= To do =
From the entries that follow, copy every line with the word "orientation".

-------- Data for this exercise

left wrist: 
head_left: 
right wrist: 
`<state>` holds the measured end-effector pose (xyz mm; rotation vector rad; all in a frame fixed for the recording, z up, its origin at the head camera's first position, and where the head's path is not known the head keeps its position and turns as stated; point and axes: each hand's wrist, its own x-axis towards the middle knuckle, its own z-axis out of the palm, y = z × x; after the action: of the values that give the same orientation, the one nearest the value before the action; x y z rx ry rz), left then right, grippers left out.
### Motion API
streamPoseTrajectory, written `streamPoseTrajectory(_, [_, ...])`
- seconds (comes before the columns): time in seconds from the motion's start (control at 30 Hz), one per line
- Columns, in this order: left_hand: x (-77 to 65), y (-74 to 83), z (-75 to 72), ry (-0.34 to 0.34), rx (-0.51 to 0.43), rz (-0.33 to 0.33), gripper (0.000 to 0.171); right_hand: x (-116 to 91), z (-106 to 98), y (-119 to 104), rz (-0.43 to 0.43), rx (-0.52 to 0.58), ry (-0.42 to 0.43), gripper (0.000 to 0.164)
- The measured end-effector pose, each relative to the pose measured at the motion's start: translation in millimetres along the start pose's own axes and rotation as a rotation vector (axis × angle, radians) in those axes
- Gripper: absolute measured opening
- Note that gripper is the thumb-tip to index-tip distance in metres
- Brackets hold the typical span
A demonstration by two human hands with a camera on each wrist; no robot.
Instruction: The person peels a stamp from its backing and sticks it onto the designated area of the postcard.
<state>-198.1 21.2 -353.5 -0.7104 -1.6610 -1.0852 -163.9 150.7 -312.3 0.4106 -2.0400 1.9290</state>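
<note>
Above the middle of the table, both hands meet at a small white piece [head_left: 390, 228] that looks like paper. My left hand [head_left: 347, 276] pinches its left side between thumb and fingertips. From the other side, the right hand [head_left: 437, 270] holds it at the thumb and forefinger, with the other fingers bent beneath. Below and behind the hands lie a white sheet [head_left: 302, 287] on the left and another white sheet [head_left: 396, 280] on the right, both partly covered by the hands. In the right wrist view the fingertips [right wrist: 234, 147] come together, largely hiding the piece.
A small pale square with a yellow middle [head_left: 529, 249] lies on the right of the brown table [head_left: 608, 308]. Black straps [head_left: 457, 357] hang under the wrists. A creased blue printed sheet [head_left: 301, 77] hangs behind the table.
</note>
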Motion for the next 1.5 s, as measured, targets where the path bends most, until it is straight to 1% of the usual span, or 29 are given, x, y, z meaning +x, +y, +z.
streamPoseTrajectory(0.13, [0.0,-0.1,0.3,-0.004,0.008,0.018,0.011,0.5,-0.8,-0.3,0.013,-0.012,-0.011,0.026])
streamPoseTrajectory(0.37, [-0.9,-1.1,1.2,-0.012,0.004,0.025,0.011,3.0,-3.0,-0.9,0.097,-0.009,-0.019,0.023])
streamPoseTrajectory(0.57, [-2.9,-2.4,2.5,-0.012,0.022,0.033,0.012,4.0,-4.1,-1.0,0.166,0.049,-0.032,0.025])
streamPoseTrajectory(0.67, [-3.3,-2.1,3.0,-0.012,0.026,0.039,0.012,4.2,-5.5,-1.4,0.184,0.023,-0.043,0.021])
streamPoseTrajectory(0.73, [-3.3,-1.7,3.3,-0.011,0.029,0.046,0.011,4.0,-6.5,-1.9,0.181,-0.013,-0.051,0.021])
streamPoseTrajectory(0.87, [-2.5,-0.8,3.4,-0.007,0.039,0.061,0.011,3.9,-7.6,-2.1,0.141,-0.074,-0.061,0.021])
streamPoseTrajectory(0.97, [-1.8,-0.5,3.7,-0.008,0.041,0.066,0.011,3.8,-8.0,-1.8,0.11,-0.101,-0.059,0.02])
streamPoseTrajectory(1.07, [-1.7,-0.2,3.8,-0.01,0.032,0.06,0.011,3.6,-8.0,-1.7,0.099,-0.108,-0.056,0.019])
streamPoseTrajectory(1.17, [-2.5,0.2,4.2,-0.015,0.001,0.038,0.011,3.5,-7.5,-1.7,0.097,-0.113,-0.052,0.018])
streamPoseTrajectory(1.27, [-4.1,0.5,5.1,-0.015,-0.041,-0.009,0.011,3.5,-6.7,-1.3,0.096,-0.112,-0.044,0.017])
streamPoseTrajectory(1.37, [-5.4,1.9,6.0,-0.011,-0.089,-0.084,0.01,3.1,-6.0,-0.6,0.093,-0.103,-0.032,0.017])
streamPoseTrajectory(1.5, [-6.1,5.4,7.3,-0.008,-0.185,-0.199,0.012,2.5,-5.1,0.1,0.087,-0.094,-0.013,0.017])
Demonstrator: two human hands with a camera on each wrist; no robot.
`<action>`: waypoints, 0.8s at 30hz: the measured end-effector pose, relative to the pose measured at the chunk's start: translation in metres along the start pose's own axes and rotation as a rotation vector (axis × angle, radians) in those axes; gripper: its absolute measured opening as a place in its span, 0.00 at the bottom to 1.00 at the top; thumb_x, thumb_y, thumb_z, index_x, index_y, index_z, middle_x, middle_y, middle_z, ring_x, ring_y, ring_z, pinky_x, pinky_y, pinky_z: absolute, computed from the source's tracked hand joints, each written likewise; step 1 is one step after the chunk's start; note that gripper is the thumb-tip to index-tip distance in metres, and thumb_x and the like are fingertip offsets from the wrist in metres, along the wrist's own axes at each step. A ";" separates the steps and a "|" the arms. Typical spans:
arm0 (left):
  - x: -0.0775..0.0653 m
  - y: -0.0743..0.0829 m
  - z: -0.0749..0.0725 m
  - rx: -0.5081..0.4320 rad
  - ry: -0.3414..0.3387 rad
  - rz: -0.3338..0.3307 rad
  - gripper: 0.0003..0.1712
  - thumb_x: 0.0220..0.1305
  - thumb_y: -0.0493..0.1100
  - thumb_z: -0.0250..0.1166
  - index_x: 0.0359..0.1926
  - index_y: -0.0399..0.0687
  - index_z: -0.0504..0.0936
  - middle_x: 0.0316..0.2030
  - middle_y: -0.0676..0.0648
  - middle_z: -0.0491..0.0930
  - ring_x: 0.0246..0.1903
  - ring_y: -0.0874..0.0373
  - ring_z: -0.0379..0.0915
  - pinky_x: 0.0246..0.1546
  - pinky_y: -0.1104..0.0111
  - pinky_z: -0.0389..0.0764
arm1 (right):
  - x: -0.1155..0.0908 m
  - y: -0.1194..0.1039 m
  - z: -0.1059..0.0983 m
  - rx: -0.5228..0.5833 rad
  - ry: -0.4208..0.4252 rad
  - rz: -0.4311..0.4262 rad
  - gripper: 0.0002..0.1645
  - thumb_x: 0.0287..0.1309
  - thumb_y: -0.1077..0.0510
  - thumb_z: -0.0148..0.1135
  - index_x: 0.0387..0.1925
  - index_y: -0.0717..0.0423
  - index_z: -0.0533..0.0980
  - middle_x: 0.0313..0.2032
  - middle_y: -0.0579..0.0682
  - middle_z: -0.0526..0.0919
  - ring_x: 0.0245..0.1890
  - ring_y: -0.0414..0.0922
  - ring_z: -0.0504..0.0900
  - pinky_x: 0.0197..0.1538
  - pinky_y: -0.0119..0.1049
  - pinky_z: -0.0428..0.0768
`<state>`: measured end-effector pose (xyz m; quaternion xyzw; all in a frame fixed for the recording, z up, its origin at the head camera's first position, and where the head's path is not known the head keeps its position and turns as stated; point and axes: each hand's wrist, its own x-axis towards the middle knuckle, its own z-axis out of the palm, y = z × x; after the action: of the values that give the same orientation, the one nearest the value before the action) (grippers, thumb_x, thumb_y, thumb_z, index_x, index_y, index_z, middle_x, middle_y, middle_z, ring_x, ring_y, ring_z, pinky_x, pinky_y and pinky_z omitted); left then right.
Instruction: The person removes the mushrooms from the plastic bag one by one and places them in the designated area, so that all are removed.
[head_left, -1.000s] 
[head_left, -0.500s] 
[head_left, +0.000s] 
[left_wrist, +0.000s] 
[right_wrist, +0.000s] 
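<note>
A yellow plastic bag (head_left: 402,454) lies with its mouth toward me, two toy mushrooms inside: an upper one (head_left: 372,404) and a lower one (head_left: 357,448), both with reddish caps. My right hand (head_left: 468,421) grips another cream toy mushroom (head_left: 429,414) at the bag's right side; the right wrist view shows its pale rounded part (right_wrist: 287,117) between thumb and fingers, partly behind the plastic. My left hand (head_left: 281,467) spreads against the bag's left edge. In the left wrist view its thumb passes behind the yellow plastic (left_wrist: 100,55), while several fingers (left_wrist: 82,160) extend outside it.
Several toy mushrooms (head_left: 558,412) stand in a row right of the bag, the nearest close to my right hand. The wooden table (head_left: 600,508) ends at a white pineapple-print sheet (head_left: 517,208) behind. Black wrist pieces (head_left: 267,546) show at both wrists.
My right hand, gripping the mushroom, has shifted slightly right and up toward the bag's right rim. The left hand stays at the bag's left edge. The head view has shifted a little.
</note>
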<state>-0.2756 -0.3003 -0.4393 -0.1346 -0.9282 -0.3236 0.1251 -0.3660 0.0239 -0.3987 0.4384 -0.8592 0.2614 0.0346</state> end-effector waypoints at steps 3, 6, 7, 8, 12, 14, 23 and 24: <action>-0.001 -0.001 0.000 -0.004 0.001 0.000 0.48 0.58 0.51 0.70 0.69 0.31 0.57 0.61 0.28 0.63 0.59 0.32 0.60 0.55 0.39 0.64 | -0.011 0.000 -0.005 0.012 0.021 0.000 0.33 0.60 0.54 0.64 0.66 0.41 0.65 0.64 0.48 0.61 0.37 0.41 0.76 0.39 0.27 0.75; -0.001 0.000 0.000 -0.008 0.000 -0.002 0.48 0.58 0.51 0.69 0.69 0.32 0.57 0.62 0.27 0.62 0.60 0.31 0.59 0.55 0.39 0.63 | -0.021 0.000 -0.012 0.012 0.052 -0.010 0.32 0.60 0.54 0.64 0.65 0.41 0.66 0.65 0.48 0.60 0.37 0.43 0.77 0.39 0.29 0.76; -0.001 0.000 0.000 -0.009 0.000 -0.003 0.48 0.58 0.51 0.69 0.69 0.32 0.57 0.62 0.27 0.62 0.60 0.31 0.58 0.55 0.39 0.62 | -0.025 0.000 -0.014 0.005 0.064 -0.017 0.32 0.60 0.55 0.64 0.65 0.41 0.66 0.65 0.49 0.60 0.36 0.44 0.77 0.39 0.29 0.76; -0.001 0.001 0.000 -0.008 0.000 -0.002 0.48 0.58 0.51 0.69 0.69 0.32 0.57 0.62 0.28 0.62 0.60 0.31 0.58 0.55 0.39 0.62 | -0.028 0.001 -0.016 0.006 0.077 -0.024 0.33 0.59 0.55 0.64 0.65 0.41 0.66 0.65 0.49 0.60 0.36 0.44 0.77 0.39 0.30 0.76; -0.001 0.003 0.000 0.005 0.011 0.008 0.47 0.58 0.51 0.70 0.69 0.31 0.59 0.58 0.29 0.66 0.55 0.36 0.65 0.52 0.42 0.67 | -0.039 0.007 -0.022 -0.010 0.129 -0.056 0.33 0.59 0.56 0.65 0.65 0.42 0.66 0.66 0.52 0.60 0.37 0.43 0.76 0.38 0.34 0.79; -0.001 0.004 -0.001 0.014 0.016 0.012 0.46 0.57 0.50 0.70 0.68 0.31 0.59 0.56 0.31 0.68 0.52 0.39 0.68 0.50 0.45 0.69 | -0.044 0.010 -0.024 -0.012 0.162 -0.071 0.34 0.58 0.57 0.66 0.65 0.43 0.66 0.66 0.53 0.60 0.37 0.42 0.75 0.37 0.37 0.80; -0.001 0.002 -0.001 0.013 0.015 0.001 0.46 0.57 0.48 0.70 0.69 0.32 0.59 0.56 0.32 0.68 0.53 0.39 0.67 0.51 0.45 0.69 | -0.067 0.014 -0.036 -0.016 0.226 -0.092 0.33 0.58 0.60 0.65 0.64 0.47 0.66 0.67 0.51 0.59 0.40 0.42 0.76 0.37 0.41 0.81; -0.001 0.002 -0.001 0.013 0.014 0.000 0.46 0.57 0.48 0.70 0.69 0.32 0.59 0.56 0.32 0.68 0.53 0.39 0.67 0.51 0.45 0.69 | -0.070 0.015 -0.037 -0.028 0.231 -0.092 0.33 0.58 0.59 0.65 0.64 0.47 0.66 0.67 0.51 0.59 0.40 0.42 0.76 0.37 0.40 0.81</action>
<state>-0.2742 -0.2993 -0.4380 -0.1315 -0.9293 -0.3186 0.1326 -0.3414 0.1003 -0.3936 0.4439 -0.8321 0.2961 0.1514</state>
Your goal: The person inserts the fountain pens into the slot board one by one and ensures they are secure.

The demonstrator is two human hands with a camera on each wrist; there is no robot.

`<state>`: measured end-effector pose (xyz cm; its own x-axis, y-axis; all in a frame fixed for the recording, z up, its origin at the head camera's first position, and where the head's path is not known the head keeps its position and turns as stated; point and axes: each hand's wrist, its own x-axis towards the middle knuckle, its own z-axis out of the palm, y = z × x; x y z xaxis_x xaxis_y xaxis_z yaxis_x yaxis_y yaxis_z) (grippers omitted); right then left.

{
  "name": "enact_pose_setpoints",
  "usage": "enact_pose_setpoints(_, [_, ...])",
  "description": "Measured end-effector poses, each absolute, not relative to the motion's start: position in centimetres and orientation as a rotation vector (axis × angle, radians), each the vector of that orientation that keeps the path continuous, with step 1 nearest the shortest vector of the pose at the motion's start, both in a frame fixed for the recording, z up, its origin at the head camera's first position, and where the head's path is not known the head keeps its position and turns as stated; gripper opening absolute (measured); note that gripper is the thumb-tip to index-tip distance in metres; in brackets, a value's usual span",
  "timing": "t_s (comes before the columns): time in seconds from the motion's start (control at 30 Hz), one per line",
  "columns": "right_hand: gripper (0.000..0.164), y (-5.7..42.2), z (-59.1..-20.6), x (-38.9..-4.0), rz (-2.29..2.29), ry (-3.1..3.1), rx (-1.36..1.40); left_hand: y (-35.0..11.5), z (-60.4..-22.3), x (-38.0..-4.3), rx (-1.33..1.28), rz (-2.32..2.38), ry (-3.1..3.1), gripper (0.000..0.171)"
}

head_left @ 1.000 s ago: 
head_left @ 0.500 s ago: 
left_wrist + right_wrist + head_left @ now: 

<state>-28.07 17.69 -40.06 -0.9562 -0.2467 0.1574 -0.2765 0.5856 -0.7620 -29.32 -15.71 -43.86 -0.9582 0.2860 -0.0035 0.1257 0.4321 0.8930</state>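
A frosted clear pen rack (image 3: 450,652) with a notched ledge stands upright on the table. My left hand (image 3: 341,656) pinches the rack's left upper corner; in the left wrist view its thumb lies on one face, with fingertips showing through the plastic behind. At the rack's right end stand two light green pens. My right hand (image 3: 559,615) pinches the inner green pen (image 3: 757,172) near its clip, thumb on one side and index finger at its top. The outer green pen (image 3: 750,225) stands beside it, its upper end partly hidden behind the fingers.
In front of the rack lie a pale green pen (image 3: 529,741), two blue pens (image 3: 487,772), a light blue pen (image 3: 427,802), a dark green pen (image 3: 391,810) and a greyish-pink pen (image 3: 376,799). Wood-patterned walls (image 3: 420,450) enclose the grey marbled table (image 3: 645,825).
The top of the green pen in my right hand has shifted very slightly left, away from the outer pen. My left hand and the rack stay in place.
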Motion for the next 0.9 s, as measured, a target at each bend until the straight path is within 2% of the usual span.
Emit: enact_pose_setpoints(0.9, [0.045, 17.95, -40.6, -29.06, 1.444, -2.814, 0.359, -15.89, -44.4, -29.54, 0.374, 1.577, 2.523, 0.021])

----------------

= Finished exercise =
`<state>` holds the measured end-effector pose (xyz mm; rotation vector rad; all in a frame fixed for the recording, z up, its origin at the head camera's first position, and where the head's path is not known the head keeps its position and turns as stated; point and axes: each hand's wrist, its own x-axis towards the middle knuckle, its own z-axis out of the palm, y = z × x; after the action: of the values that give the same orientation, the one nearest the value before the action; x y z rx ry rz), left then right, grippers left out.
`<state>`: measured end-effector pose (xyz m; quaternion xyzw; all in a frame fixed for the recording, z up, its origin at the head camera's first position, and where the head's path is not known the head keeps its position and turns as stated; point and axes: each hand's wrist, its own x-axis towards the middle knuckle, its own z-axis out of the palm, y = z × x; after the action: of the values that give the same orientation, the one nearest the value before the action) (grippers, thumb_x, thumb_y, thumb_z, index_x, index_y, index_z, middle_x, middle_y, middle_z, ring_x, ring_y, ring_z, pinky_x, pinky_y and pinky_z omitted); left then right.
  "description": "Measured end-effector poses, each absolute, not relative to the motion's start: position in centimetres and orientation as a rotation vector (axis × angle, radians), each the vector of that orientation that keeps the path continuous, with step 1 nearest the shortest vector of the pose at the motion's start, both in a frame fixed for the recording, z up, its origin at the head camera's first position, and where the head's path is not known the head keeps its position and turns as stated; gripper opening absolute (measured); note that gripper is the thumb-tip to index-tip distance in metres; in brackets, a value's usual span",

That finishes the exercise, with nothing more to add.